这还真是个乖孩子,托尼把紫儿的话牢牢地记住了,到了剧组后严格遵守着,但整个剧组就他一个外国人,所以大家对他也挺客气,就算忙,也不叫他做什么事。
托尼虽然只有九句话的台词,可分别在两个不同场景里,按拍摄计划是要两天,所以他拍完了自己的一场后就很空闲了,东逛西看的,什么都很好奇,胡尹华见到他无事可做的样子,眼珠一转,计上心来,小胡本就存了要戏弄一下托尼的心,于是跑到剧务那里,和剧务嘀咕了几句,剧务还不太相信:“那老外真的这么说?”
“人家外国人风格高,主动要求帮忙,你还不给他机会?”
剧务想了想就说,“那好吧,既然是他主动要求的,那再好不过,我正好要人帮忙呢!就辛苦他一下!”说着,把托尼唤了过来。
“托尼,你不是说要来学习的嘛,现在给你一个机会,帮剧务做点事吧!”胡尹华抢在了剧务前面发话,而且是用一种很诚恳的态度,“不是每个人都有这个机会的,你要好好把握!”托尼信以为真,连声感谢。
见托尼上当,胡尹华偷笑着跑了。
剧组里有一句话,叫男人当牛马用,女人当男人用,也就是说,在剧组里一人往往是要做几个人的事,特别是在剧务这一组里,活最多最杂最累。
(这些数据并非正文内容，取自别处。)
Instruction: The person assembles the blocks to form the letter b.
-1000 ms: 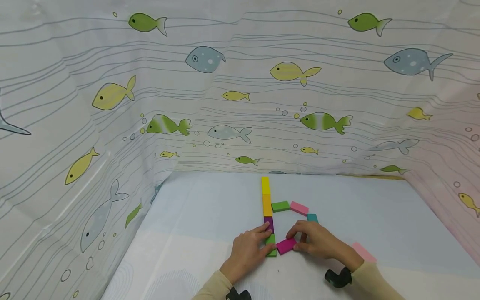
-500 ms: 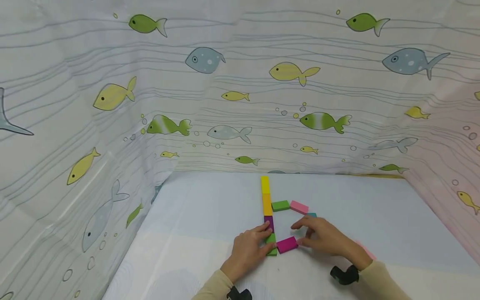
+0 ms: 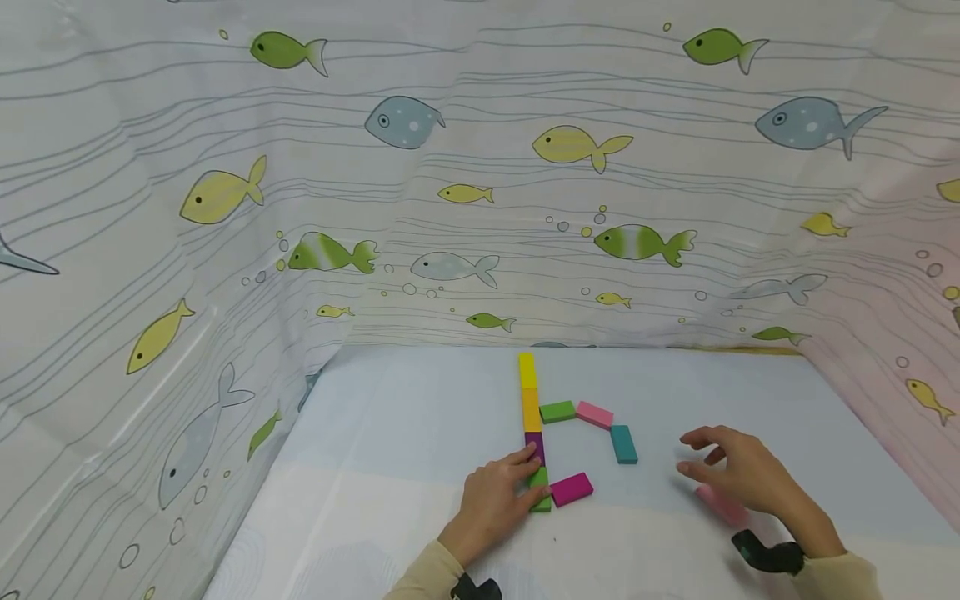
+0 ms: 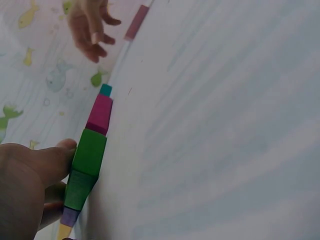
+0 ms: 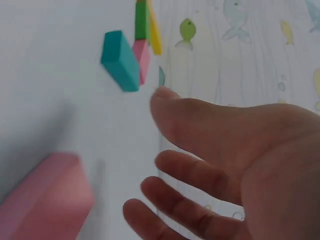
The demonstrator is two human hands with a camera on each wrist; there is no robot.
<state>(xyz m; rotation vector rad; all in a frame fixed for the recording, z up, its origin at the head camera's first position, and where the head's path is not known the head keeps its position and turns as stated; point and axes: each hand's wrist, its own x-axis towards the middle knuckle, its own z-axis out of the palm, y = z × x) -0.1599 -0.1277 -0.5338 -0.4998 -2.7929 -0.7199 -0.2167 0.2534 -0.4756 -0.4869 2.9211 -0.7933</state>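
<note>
My left hand: at lower centre of the head view, my left hand [image 3: 491, 504] rests with fingers loosely extended and apart, touching the column rather than clamped on it.
Under my left fingertips: a dark purple rectangular block [image 3: 533, 438] and, below it by my thumb, a bright green rectangular block [image 3: 542, 505].
Upper column: a bright yellow rectangular block [image 3: 528, 371] at the top, then an orange-yellow rectangular block [image 3: 532, 410], running straight down to the purple one.
Curve at centre right: a short green rectangular block [image 3: 557, 412] starts beside the column, followed by a light pink rectangular block [image 3: 595, 415] and a teal rectangular block [image 3: 624, 444] slanting down.
Lower branch: a magenta rectangular block [image 3: 572, 489] sits tilted just beside the column's foot, well apart from the teal one.
My right hand: at lower right, my right hand [image 3: 738, 471] hovers, thumb and fingers apart.
Near my right hand: a loose pink rectangular block [image 3: 722, 507], partly hidden beneath it.
Dim left wrist view: two green patches show there; I can't tell whether they're one block or two.
Setting: pale tabletop [image 3: 405, 417], fish-printed sheet [image 3: 450, 225] behind.
</note>
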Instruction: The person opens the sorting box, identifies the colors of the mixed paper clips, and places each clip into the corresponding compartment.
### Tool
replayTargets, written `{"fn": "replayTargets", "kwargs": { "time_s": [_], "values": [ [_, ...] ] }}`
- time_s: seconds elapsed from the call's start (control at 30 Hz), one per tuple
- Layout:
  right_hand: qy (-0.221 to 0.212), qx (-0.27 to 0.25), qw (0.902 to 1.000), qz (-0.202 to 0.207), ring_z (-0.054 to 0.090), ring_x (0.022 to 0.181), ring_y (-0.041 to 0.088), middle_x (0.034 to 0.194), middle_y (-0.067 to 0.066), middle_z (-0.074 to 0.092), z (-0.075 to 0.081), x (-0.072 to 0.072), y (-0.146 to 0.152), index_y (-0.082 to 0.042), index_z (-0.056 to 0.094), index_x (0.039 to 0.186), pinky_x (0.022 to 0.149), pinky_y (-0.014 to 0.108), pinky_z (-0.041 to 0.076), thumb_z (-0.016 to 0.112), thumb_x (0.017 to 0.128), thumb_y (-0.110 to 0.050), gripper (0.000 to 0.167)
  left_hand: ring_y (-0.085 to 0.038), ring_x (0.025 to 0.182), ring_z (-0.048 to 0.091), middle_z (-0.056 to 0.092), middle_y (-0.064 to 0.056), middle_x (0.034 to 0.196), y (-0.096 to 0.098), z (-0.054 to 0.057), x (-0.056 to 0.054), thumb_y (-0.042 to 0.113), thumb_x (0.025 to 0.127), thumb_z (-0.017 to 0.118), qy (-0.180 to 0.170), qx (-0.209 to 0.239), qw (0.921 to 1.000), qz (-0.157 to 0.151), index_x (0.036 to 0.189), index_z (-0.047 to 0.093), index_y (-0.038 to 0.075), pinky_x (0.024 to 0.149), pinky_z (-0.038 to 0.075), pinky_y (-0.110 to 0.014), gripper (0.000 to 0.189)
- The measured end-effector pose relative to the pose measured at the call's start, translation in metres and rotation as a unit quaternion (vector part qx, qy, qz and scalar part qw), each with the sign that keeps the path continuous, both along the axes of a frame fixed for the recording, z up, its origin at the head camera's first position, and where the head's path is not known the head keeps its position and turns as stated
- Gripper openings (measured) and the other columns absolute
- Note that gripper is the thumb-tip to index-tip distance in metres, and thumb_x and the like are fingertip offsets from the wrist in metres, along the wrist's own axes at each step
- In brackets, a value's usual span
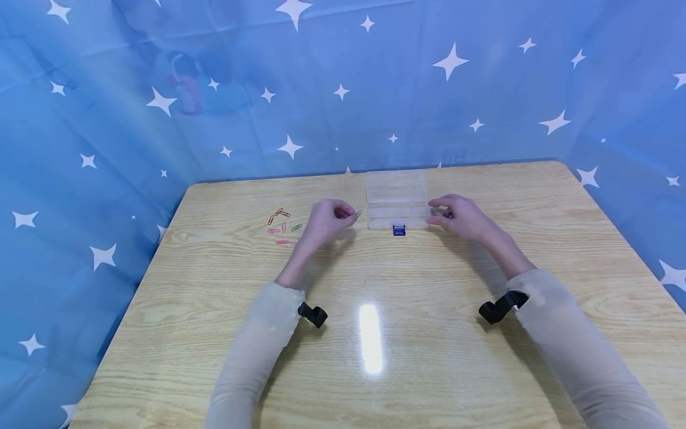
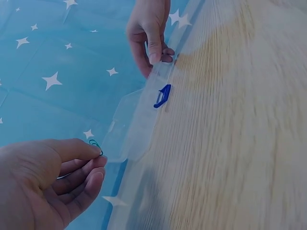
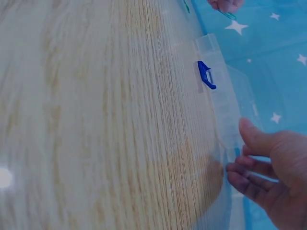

刚才布景的和剧务说了,需要现场搭建一面墙,晚上要用,让他赶紧派人动手。
现在剧务就把这个活派给了托尼,“托尼,你会砌墙吗?”
“会!我在中国经常和别人一起砌!”
剧务心想,这个老外行啊,砌墙可不是人人都会砌的,他居然会,而且还经常砌,所以就很放心地对他说:“那就好,你现在赶紧去买材料,然后回来砌!”
托尼嘴里的砌墙和剧务所说的砌墙根本是两回事,托尼的砌墙是指打麻将,所以他就很奇怪地问剧务:“我们可以在拍摄现场砌墙?导演不会有意见吗?还有,你要我买什么材料的?是玻璃的还是仿象牙的?除了我和你,还有谁来砌?”
一时间,剧务大哥还没会过意来,“这是拍摄需要,导演当然没有意见。仿象牙的?有仿象牙的墙吗?我们国家好象没有,你们国家有这么考究的墙?”
“有的,中国有很多,很多人家里都有!”
剧务有点蒙了,想了好一回儿才想明白,他差点没吐血:“托尼,我说的砌墙是让你用一块块砖头砌一面墙,不是打麻将的砌墙头。”
“哦!”托尼这才明白过来,在剧务没有开骂之前赶紧去买材料了,剧务很受不了地跑到胡尹华那里诉苦,胡尹华捂着肚子笑得喘不过气来。